Creating RNA In Water Puddle Gives Insight Into Prebiotic Earth
Much before other forms of life came into existence, RNA and DNA components came together to form chemicals. Experts used simple laboratory reactions in water to create candidates for missing links that led to life formations.
Scientists believe that before DNA was used to store genetic information, RNA was harnessed. This might have been preceded by proto-RNA that exhibited varying yet similar nucleotides.
"Early Earth was a messy laboratory where probably many molecules like those needed for life were produced," said Nicholas Hud, a professor at the Georgia Institute of Technology who led the study. "Some survived and prospered, while others eventually vanished. That goes for the ancestors of RNA, too."
With proto-nucleotides employing a couple of molecules of barbituric acid and melamine, the scientists discovered results very similar to two of RNA's nucleotides. This encouraged researchers to surmise that both ingredients, which are thought to have been in high supply during a prebiotic earth, may have been forerunners of RNA nucleotides.
"They would have been well suited for primitive information coding," Hud said.
However, more research is needed.
"To claim ancestry, we would have to show a mechanism by which these nucleotides we made in the lab could turn into the existing nucleotides in RNA," said Ram Krishnamurthy, co-author of the study and a researcher from Scripps Research Institute in La Jolla, Calif. "It's a complex path that we'd have to at least design on paper, and we're not there."
"There are umpteen possibilities of how that mechanism could have happened," he continued. "Barbituric acid and melamine may have been place holders that dropped out and allowed adenine and uracil to come together with ribose."
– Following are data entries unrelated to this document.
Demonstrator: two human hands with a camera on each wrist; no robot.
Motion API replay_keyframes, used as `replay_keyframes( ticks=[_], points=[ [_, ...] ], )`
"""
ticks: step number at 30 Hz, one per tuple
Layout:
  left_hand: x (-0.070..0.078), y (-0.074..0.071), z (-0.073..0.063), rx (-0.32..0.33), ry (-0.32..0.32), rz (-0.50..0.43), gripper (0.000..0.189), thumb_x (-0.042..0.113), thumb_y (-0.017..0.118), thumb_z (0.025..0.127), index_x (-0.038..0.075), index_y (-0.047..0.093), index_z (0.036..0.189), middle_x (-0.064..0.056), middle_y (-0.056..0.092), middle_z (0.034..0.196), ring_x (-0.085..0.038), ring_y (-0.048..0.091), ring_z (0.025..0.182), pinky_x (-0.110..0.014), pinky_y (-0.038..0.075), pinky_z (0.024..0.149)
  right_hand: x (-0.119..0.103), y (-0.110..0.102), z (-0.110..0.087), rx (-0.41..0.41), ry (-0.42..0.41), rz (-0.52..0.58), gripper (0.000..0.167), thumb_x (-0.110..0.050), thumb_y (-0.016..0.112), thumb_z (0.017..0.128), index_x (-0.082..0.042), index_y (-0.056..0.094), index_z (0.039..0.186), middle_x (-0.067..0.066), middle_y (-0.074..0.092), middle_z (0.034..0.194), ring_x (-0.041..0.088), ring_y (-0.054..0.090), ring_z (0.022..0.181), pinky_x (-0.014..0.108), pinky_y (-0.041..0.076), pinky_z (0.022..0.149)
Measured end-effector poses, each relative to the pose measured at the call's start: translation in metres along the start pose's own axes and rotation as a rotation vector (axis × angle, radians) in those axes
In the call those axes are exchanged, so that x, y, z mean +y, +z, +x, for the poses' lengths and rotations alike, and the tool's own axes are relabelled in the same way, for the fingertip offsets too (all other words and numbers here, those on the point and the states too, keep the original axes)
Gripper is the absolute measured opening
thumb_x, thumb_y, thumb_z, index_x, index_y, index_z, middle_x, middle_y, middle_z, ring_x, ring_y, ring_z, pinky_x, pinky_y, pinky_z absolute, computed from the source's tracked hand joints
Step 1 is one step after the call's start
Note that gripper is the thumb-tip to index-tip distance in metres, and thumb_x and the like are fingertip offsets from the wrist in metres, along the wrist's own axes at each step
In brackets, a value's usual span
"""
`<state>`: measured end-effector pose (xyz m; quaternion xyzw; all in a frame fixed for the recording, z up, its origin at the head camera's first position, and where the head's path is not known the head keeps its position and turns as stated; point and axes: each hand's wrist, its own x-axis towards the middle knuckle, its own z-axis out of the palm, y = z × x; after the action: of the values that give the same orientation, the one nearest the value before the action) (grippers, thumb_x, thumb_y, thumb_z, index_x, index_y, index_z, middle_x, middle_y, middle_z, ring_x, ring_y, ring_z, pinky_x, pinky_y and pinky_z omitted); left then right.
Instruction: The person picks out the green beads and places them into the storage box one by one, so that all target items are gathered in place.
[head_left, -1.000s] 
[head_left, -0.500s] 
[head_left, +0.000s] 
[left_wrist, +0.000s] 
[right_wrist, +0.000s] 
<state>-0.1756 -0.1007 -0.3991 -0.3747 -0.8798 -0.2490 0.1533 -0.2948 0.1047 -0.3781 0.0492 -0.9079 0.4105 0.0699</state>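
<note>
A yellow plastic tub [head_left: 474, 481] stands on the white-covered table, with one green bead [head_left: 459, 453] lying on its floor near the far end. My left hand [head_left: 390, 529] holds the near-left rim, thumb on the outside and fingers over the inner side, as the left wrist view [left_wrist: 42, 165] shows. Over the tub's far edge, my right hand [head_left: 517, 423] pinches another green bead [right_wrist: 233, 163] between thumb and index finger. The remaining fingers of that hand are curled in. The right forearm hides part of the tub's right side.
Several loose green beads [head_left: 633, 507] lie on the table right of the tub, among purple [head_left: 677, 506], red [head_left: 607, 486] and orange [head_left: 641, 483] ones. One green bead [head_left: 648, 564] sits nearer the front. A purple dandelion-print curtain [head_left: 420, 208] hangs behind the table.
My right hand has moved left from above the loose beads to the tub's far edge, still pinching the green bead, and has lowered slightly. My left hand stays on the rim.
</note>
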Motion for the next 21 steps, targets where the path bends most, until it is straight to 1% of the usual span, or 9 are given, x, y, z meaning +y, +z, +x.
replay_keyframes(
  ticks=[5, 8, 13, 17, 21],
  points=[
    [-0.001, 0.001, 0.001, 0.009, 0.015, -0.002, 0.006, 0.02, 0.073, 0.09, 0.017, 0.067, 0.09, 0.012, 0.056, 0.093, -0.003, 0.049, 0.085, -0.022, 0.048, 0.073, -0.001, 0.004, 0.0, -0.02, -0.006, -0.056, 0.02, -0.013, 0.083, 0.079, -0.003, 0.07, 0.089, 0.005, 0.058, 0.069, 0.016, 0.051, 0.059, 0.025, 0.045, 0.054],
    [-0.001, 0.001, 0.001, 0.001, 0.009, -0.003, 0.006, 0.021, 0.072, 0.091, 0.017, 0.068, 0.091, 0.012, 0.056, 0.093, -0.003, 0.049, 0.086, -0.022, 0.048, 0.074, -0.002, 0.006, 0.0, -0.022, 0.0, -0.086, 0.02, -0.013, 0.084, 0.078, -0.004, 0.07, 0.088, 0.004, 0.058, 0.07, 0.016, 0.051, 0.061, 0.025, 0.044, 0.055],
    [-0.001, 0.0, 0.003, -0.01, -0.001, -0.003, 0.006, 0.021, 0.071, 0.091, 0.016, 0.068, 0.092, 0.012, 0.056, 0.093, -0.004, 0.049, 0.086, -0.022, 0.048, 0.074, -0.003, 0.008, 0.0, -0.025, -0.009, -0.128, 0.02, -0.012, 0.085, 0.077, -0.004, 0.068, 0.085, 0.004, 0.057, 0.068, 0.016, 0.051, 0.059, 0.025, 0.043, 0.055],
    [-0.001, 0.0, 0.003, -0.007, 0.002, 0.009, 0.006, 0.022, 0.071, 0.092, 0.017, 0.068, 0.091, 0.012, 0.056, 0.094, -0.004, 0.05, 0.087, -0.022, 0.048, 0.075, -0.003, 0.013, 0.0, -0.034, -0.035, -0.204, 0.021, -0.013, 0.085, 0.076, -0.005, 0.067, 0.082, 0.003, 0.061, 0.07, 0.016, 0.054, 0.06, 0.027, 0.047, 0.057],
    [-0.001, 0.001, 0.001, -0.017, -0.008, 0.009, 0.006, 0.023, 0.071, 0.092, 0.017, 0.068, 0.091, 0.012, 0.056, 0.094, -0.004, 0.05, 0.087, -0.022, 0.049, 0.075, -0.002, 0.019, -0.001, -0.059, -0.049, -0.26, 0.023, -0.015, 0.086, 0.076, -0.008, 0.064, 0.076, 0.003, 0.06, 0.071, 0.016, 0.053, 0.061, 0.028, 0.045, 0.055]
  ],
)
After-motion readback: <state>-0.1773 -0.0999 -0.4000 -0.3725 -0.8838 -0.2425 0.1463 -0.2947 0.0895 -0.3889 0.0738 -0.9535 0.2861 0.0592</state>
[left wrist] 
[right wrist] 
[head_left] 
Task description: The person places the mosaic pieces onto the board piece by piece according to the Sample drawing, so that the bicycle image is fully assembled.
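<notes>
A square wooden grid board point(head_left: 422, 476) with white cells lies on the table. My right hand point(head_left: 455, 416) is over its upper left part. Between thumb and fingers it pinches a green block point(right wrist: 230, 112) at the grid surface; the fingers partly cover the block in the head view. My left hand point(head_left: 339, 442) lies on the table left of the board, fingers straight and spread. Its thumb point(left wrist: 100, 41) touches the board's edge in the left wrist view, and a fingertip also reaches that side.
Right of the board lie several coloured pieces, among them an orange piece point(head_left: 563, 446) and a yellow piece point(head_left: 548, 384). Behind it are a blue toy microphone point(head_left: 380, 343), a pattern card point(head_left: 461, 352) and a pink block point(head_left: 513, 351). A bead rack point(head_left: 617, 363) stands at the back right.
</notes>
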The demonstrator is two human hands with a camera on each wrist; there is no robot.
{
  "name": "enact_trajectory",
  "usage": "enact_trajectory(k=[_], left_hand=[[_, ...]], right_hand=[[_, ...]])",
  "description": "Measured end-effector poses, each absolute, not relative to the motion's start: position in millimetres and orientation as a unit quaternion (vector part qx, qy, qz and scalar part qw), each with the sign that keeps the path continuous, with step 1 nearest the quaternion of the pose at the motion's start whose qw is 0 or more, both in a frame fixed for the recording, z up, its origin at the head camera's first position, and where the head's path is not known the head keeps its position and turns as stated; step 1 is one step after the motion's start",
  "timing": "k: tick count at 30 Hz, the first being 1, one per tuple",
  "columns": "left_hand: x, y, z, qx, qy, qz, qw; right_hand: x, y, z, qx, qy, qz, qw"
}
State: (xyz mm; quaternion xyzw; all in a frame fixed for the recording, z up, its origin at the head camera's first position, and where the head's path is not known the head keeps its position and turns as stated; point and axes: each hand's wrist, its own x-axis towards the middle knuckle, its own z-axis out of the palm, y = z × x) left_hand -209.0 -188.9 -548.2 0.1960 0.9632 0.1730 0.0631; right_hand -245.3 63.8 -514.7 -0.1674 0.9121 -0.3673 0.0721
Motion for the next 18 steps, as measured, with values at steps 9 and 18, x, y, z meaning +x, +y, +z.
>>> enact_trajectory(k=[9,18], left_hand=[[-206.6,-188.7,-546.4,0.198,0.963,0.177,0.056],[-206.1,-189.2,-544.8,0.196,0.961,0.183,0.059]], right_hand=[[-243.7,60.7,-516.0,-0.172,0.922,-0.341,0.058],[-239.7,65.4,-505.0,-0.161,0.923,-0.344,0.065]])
The conclusions arrived at will point the way to discovering chemical evolution as well as the formation of the first life forms on Earth.
"If you want to look at what brought about these properties of life you have to go back and consider all the other molecules that would have been present and see how they would have facilitated the molecules that are present in life today," Krishnamurthy said.
The findings were published in the April 25 issue of Nature Communications.